WHAT THE EXERCISE ASKS
In the data below, find every line that has the string "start", and copy it.

[Opening DATA FOR REVIEW section]

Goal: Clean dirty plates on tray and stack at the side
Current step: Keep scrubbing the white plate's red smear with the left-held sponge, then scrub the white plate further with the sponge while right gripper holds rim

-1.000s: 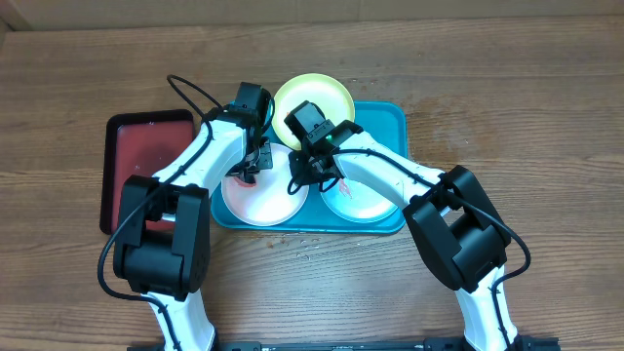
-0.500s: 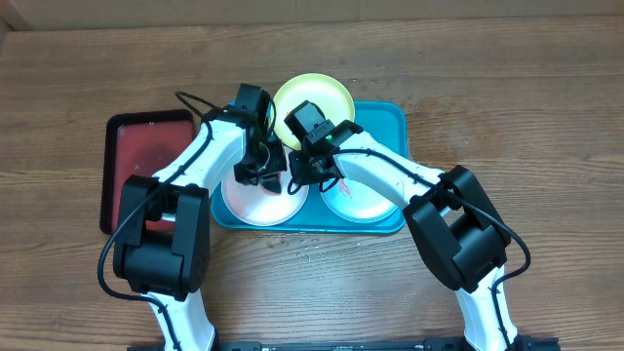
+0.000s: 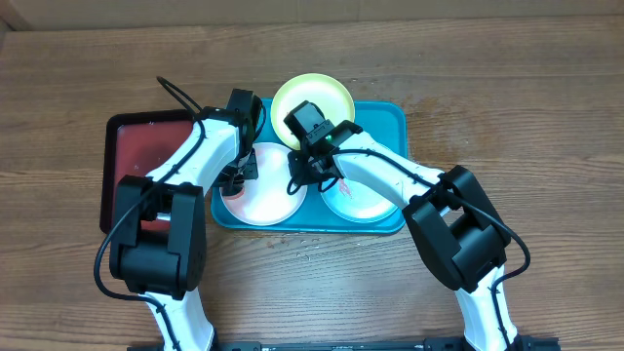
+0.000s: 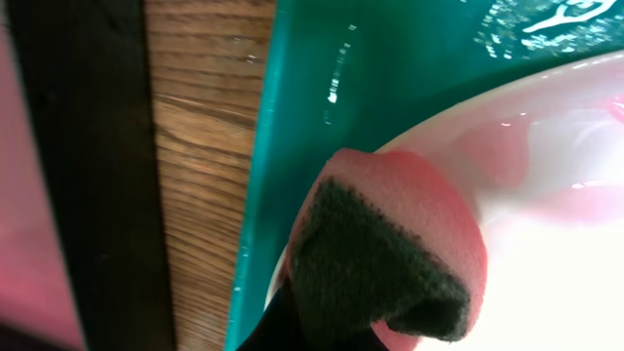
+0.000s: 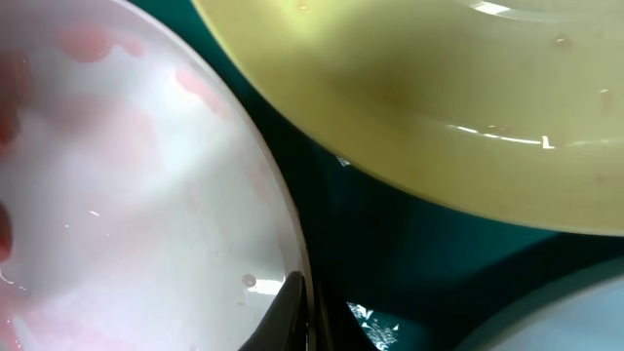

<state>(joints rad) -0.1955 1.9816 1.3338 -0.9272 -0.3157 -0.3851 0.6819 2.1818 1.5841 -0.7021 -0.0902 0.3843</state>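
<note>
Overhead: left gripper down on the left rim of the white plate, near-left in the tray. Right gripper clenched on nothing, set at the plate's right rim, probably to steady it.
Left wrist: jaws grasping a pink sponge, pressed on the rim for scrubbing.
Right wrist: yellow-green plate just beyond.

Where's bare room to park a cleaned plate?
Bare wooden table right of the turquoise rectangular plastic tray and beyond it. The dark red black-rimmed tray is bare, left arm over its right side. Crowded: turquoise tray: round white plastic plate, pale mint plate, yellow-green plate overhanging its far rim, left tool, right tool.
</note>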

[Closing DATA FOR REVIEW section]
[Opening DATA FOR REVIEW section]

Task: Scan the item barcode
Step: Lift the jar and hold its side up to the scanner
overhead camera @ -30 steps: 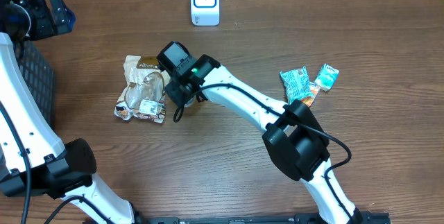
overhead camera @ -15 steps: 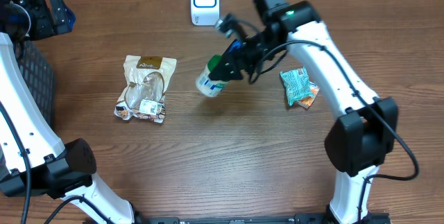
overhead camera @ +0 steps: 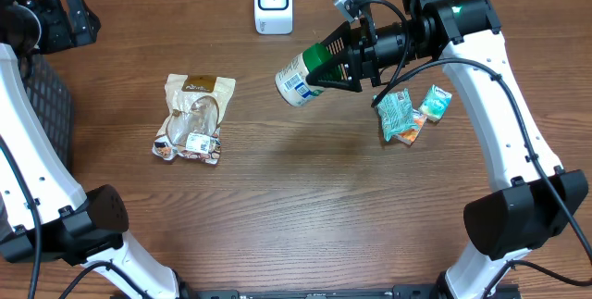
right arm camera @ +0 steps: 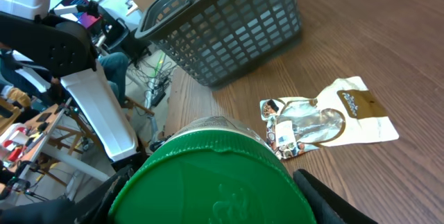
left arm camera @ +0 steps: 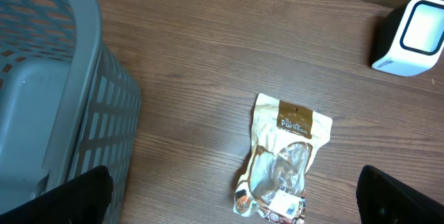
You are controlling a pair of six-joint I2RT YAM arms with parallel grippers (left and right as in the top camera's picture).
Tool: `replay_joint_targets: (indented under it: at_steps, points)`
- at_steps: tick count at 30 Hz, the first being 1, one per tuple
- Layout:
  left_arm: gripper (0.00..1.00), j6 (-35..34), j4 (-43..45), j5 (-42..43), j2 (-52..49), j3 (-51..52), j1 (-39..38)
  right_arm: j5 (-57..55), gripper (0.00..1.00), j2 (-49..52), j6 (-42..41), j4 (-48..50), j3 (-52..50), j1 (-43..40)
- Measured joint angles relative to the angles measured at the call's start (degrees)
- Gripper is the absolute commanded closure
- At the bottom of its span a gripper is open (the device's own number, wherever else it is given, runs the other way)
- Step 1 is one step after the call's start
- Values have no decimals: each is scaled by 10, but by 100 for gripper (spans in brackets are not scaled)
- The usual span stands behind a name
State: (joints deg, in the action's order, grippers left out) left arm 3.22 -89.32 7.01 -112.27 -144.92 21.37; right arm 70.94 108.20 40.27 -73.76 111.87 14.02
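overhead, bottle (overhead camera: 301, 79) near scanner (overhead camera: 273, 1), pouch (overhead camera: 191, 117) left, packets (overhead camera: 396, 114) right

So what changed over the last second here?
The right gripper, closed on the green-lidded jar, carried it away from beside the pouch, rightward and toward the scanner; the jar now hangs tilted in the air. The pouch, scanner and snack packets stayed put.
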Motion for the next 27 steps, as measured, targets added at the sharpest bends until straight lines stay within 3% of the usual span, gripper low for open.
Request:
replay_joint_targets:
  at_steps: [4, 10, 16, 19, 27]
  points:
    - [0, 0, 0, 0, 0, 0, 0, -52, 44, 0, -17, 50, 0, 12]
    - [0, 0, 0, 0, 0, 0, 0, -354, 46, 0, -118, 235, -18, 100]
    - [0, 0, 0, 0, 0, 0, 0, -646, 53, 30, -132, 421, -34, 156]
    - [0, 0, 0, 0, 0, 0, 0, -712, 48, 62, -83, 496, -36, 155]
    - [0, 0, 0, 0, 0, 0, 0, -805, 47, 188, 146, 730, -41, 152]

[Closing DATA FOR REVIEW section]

SOLUTION
- Measured joint angles relative to the angles measured at the call's start (degrees)
- Step 1 is one step after the call's start

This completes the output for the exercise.